ESCURO Um gerador é tudo que ilumina a praça no Centro de Palmares (Foto: Daniel Guedes/Blog de Jamildo) Por Daniel Guedes, em Palmares Se durante o dia o cenário já impressiona pela destruição, à noite, quando quase ninguém circula pelo Centro devastado, Palmares vira uma verdadeira cidade fantasma.

Como apenas 10% da área atingida tem energia elétrica, depois que o sol se põe, apenas os faróis de alguns carros e máquinas e as lanternas dos vigias mostram que ainda há vida por lá.

O medo de saques inverteu o horário de trabalho dos seguranças particulares e transformou em vigia noturno até quem não tem qualquer experiência.

Ronaldo Félix é pedreiro, mas desde que a água baixou, do sábado (19) para o domingo (20), protege uma loja de tecidos na Praça Doutor Paulo Paranhos, no Centro.

O ponto comercial já está vazio, pois não foi possível salvar nada.

A Ronaldo cabe evitar que roubem as portas de ferro. “Estão levando tudo por aqui.

A polícia já pegou uns meninos roubando aqui perto. É um trabalho perigoso, tem risco.

Mas Deus é maior”, explica ele, que trabalha das 18h às 6h, ganhando R$ 30 por noite.

Ronaldo não anda armado.

Tudo o que carrega é uma lanterna.

Já Adriano Santana, 22, não esconde que tem um facão para garantir sua proteção.

Armar-se foi uma necessidade imposta pela noite.

Antes trabalhava das 8h às 18h.

Agora, das 18h às 6h. “O risco primeiro é de assalto, apesar do esforço da polícia, porque tem gente que anda armada.

No dia da enchente houve saques.

Não tinha como evitar”, conta Santana, que faz a segurança de uma loja de móveis e eletrodomésticos.

Tudo o que foi possível salvar está guardado no primeiro andar do estabelecimento.

Na praça, o único ponto de luz é alimentado por um gerador.

A iluminação garante tranquilidade para uma senhora que perdeu a casa na enchente dormir num dos bancos que restaram desocupados.

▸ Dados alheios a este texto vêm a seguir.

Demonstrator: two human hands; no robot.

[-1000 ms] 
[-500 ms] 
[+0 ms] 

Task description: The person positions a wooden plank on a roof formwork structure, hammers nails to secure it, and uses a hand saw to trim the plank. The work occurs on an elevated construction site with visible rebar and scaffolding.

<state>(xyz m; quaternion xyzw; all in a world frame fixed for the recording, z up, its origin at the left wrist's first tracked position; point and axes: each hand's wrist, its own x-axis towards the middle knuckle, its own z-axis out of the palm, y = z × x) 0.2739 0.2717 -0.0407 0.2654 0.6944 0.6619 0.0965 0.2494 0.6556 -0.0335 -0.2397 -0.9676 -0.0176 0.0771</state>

José Joaquim dos Santos, 56, que junto com amigos faz segurança no local, diz que antes esse vazio não existia. “Isso aqui era muito animado.

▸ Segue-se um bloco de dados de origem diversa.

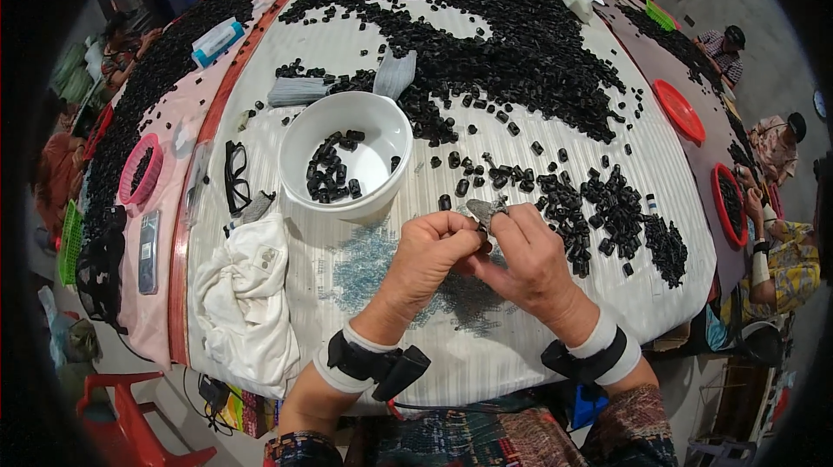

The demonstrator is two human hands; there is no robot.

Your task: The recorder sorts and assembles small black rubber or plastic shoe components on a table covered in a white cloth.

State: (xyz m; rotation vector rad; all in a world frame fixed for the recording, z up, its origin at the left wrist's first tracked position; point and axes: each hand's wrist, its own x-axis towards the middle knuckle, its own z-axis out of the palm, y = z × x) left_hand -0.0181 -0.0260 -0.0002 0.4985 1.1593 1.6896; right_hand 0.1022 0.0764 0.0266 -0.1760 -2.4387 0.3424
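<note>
Over the near part of the white table, my left hand [431,250] and my right hand [531,263] meet, both with fingers pinched. A small black piece [483,236], mostly covered by fingers, shows between the fingertips of the two hands. Out of the top of my right hand's grip pokes a grey, rough-looking thing [486,207], whose kind I cannot make out. Just beyond my left hand stands a lone black cylindrical part [445,202]. Loose black parts [562,211] lie in clusters to the right of my right hand.
A white bucket [388,194] holding several black parts stands left of centre. Glasses [235,177] and a white cloth [246,306] lie at the left. A large heap of black parts [486,50] spreads across the far table. Other people [775,141] sit along both sides.
</note>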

Todas aquelas carroças de lanche que você viu lá em cima ficavam aqui.

Tinha movimentação até a meia-noite”, lembra o vigia.

Sair da Praça Dr.Paulo Paranhos é um risco grande.

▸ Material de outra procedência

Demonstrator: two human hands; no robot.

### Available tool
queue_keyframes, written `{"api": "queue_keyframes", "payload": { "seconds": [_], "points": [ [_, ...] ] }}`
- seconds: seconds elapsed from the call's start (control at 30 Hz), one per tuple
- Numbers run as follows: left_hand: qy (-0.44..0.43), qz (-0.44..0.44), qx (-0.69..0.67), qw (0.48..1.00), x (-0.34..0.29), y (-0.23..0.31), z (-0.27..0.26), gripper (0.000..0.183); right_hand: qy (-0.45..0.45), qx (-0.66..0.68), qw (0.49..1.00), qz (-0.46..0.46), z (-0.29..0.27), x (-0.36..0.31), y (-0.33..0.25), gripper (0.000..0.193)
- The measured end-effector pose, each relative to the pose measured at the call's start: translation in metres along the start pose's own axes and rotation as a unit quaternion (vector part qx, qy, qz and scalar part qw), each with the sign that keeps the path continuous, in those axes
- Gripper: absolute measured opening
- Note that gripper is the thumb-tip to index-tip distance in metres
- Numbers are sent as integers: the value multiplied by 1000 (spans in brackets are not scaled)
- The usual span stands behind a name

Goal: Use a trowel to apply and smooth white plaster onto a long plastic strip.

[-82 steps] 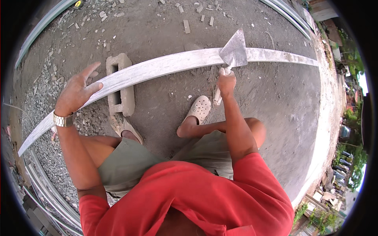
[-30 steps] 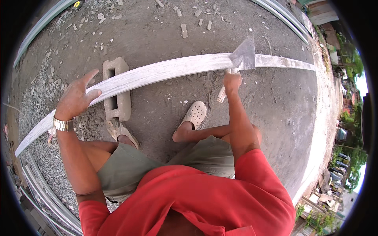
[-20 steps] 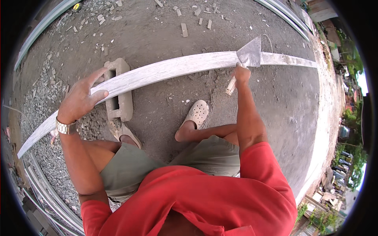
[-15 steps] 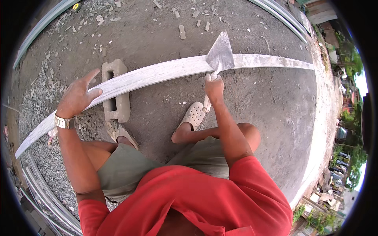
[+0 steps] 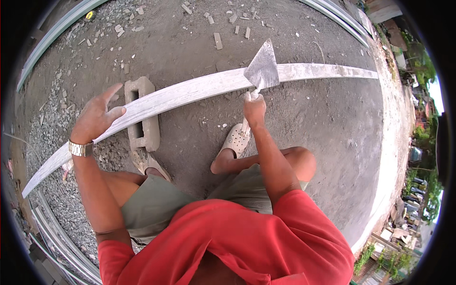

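Observation:
A long whitish board (image 5: 190,92) crosses in front of me, bowed by the lens. It lies across a grey hollow concrete block (image 5: 150,128) on the left. My left hand (image 5: 96,116), a metal watch on its wrist, is at the board beside the block, its thumb and fingers spread apart. My right hand (image 5: 254,108) is wrapped round the handle of a pointed trowel (image 5: 263,69). The trowel's grey, smeared triangular blade overlaps the board right of the middle, tip pointing away from me. Whether the blade touches the board is hard to tell.
My clog-shod feet (image 5: 236,138) are just behind the board. Loose gravel (image 5: 52,123) covers the left side. Broken chips (image 5: 218,41) litter the far ground. Long metal profiles (image 5: 57,40) lie at the far left, with more (image 5: 337,19) at the far right.
The trowel and my right hand have shifted slightly left along the board. My left hand keeps its spread pose, and the whole view has shifted a little.

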State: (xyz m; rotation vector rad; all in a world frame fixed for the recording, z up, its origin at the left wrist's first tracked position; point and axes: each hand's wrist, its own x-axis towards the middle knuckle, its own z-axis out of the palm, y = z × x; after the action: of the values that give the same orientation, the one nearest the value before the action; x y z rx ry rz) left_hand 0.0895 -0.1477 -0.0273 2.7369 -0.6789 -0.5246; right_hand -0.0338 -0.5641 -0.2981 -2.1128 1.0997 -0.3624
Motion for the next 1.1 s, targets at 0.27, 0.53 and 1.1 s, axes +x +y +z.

Com tudo às escuras, é impossível saber onde se pisa.

Sem ver direito, parece que o olfato fica aguçado e o cheiro de podre fica ainda mais forte.

Basta respirar para saber que debaixo daquela lama toda há comida podre e animais mortos.

Seguindo por uma pequena rua deserta, chega-se à Praça Ismael Gouveia - aquela que ficou conhecida por conta da carreta que abriu uma cratera em frente à prefeitura e ficou submersa de cabeça para baixo - fica invisível.

Mas naquilo que um dia já funcionou como uma loja de baterias para carros é possível encontrar o artesão Erivaldo Medeiros, 59.

Ele perdeu o quartinho em que morava e resolveu alojar-se no antigo ponto comercial.

Está vivendo no meio de lama, lixo e ferro retorcido.

No escuro, não se destingue do entulho. “Sou um sem teto.

Por aqui ninguém dorme.

Todo mundo fica alerta. É medo de ladrão.

Aqui ninguém tá seguro.

Cuidado com essas suas andaças, menino.

Cuidado para não ser assaltado”, aconselha.

Quanto mais a noite se aprofunda, mais estranho é vagar pelas escuras ruas de Palmares.